In one embodiment, when the Mobile AP links have not been set up, the Mobile AP can use procedures of the Mobile AP autonomous mode. The Mobile AP can use channels that do not cause any NSTR conflicts with the backhaul links and transmit beacons only on the selected channels. Thereby, the clients can discover the Mobile AP on the selected channels and continue further communication on the same channels.

<FIG> illustrates an example wait time procedure for avoiding violation of NSTR conditions according to one embodiment of the present disclosure. In this example, when the Mobile AP is ready to transmit on its access links, it can check the backoff counter value of a STA used for a backhaul link. For example, when a backoff counter of an AP of the Mobile AP reaches zero, the AP can check if the backoff counter of a STA forming the backhaul and having NSTR conflicts with the access link has also reached zero. If the STA backoff counter has reached zero, the AP of the Mobile AP and the STA forming the backhaul can proceed as per the NSTR channel access procedure and initiate transmission.

However, if the backoff counter of the backhaul link STA has not reached zero, the AP of the Mobile AP can reserve the channel for an amount of time that is equal to the time to transmit its own data (including time for any MAC layer overhead, interframe spacings and acknowledgement) plus the remaining backoff counter value of the backhaul link STA. Following this, the AP of the Mobile AP can set a wait time (Twait) equal to the remainder of the backoff counter of the backhaul link STA. When the wait time is completed, the AP of the Mobile AP can again check if the backhaul link STA is ready to transmit.

At this point, if the backhaul link STA is ready to transmit, the AP of the Mobile AP and the backhaul link STA can initiate transmission.

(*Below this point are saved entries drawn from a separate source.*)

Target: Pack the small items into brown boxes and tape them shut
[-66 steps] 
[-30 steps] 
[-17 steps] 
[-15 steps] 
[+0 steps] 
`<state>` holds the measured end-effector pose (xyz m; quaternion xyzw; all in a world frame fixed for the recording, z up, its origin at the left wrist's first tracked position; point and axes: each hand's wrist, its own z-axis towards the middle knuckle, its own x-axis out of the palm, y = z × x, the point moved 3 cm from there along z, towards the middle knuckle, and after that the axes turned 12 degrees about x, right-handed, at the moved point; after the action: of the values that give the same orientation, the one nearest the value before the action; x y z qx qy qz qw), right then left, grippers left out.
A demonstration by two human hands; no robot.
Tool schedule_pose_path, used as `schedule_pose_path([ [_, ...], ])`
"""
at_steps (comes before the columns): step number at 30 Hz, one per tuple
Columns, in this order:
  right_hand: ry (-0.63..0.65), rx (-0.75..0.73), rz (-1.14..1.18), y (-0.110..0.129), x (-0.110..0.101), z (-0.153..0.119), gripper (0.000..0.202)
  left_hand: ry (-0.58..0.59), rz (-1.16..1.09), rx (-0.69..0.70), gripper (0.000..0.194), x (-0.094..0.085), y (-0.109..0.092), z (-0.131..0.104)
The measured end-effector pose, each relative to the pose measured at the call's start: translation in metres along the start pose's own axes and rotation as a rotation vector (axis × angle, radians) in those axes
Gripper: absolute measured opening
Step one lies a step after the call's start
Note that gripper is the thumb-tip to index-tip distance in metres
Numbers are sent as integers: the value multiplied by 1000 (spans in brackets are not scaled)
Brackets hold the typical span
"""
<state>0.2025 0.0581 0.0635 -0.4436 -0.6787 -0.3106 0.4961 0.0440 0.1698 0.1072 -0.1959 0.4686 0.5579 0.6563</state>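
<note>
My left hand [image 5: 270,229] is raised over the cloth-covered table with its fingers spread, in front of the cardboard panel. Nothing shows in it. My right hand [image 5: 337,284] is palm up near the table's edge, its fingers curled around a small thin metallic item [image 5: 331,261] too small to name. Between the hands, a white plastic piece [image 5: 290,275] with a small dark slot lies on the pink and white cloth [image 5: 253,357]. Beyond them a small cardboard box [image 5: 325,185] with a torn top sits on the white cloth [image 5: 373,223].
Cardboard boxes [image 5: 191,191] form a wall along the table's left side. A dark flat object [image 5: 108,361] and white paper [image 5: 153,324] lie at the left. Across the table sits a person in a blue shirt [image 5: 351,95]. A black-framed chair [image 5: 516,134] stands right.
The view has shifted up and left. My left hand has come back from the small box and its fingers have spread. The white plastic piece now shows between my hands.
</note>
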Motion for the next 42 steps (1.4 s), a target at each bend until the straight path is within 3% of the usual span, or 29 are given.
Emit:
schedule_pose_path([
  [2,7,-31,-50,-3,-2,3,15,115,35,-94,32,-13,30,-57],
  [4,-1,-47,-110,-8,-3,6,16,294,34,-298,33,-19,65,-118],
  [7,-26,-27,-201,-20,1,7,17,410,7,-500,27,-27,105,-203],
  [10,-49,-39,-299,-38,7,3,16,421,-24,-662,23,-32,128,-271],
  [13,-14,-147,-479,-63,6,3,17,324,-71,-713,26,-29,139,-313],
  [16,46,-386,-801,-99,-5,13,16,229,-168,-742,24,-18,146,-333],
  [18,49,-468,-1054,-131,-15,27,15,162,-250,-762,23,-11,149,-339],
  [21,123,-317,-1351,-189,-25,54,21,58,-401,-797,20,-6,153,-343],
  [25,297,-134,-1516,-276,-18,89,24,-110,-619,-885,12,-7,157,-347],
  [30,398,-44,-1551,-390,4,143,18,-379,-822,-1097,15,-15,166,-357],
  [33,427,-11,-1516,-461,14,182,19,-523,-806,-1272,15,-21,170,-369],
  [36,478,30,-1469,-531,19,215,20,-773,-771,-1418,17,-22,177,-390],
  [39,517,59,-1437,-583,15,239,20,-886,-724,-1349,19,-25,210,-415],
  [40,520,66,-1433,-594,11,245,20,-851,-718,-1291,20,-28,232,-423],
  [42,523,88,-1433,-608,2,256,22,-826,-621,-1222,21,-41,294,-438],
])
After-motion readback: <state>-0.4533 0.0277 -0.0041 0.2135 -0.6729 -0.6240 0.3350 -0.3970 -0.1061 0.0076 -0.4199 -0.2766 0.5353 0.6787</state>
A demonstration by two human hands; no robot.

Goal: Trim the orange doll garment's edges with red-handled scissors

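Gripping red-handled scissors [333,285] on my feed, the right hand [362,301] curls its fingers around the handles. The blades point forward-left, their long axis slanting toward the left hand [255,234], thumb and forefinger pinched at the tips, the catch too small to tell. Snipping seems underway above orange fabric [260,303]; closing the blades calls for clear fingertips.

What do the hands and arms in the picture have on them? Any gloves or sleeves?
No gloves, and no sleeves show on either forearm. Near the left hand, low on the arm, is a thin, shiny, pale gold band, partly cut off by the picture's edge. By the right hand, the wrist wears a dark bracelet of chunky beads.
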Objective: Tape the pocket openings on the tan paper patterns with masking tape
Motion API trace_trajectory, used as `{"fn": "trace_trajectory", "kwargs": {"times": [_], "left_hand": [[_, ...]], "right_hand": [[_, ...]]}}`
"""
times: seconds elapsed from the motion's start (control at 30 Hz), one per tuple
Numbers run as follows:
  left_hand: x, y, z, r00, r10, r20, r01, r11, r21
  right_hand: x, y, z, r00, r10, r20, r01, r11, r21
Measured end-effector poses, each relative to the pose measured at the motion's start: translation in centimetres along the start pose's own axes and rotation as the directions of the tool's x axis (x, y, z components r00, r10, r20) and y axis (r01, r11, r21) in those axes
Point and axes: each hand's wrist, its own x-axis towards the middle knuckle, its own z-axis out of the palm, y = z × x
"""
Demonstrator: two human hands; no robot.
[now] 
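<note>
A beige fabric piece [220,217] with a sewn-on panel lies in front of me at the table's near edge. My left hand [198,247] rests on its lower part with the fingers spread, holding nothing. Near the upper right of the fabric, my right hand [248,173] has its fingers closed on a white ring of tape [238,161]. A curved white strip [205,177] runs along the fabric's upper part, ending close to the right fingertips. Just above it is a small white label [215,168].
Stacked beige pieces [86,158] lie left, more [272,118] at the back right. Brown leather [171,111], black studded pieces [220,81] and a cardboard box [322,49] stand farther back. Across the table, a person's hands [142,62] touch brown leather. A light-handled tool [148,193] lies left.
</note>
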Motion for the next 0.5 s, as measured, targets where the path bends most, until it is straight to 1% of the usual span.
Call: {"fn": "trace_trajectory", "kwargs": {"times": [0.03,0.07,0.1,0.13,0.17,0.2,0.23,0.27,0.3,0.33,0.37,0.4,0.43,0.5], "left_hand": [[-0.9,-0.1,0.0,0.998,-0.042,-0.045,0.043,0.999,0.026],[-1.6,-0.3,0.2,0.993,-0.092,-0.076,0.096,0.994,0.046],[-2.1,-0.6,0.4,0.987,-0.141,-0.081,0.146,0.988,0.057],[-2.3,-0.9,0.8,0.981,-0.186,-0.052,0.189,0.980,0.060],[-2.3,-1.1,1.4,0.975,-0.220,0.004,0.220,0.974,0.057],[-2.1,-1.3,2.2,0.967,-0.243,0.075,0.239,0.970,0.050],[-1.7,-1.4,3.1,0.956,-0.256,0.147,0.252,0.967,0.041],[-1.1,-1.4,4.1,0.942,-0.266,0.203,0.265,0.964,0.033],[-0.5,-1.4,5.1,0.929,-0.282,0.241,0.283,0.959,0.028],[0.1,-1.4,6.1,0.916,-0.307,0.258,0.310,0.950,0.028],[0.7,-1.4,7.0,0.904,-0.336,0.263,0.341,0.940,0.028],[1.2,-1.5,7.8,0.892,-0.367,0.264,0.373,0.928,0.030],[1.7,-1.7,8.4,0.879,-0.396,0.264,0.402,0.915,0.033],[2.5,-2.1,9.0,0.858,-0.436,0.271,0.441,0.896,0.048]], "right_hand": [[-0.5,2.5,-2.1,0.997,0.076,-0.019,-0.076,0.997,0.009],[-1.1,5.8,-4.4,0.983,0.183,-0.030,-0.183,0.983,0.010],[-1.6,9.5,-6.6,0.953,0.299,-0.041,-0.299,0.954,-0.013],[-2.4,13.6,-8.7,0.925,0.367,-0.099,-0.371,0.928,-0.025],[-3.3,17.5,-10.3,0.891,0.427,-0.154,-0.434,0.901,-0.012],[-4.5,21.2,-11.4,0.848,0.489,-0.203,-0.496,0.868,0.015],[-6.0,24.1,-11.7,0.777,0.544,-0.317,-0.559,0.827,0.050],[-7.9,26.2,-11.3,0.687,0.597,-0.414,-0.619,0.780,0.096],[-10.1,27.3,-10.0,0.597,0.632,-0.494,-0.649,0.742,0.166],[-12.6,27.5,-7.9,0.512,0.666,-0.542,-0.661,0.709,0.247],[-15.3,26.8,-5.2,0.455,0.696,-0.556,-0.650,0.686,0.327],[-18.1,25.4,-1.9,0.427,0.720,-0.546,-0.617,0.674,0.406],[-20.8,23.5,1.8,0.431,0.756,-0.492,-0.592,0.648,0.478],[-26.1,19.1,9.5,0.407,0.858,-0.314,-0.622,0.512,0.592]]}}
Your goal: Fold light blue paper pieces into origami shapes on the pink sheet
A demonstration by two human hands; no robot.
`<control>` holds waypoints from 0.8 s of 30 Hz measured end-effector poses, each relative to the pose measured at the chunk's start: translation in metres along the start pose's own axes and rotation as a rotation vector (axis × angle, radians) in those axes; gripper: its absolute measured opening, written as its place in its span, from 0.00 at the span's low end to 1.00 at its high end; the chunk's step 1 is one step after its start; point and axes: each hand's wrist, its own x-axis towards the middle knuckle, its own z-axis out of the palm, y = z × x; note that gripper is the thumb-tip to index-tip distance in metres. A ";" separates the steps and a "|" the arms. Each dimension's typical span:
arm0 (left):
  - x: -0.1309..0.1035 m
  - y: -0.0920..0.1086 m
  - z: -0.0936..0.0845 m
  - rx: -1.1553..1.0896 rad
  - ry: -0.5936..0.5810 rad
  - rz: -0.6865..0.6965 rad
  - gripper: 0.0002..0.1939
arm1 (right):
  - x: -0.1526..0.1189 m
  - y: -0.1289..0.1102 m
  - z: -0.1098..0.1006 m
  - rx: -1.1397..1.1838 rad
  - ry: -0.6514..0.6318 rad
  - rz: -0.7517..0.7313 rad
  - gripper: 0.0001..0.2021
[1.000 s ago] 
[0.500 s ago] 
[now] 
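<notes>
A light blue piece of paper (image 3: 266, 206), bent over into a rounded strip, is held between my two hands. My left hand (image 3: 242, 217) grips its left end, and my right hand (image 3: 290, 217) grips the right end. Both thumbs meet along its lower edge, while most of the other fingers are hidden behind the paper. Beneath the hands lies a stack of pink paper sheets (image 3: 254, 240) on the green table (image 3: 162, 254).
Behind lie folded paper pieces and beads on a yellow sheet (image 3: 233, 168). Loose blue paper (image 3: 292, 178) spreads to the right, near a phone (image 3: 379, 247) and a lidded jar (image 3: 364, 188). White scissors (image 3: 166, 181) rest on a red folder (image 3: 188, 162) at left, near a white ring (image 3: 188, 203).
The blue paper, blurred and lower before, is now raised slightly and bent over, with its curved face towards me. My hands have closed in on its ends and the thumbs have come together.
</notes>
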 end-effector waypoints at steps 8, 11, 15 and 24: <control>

However, it may happen that the backhaul link STA is not ready to transmit (e.g., the backhaul link STA has initiated a deferral procedure due to a transmission from a STA affiliated with a different MLD on its own link). When this happens, in one embodiment, the AP of the Mobile AP can start the transmission without the backhaul link STA. In one embodiment, the AP of the Mobile AP can compute the remainder of the deferral duration for the backhaul link STA and determine if the transmission can tolerate an additional delay of that amount. If it can, the AP of the Mobile AP can set another wait time equal to the computed amount and again check the status of the backhaul link STA following the wait.

<FIG> illustrate an example process facilitating the use of STAs of an MLD to set up and operate backhaul links to serve a Mobile AP within the same MLD in WLANs according to one embodiment of the present disclosure. The process of <FIG> is discussed as being performed by an MLD <NUM>, but it is understood that a corresponding AP MLD <NUM> and a corresponding non-AP MLD <NUM> perform corresponding processes. Additionally, for convenience, the process of <FIG> is discussed as being performed by a WI-FI MLD comprising a plurality of STAs that each comprise a transceiver, wherein some of the plurality of STAs are configured as APs forming a Mobile AP MLD, and some of the plurality of STAs are configured as backhaul STAs. However, it is understood that any suitable wireless communication device could perform these processes.

Referring to <FIG>, the process begins with the MLD instructing at least one AP forming the Mobile AP MLD to set up an access link with a corresponding STA of a non-AP MLD (step <NUM>). The access link may include a primary link and a non-primary link.

Next, the MLD transmits, from the at least one AP to the corresponding STA of the non-AP MLD, a capability indication that indicates availability of the at least one backhaul STA to form the backhaul link (step <NUM>). The capability indication may be a reduced neighbor report element or a basic multi-link element.

After step <NUM> is performed, the MLD will then receive, at the at least one AP from the corresponding STA of the non-AP MLD, a request to set up the backhaul link (step <NUM>).

At step <NUM>, the MLD instructs at least one backhaul STA to set up a backhaul link with a corresponding AP of an AP MLD to carry traffic of the non-AP MLD that flows through the Mobile AP MLD over the access link. Step <NUM> is performed in response to the request received at step <NUM> (e.g., to create an on-demand backhaul link),.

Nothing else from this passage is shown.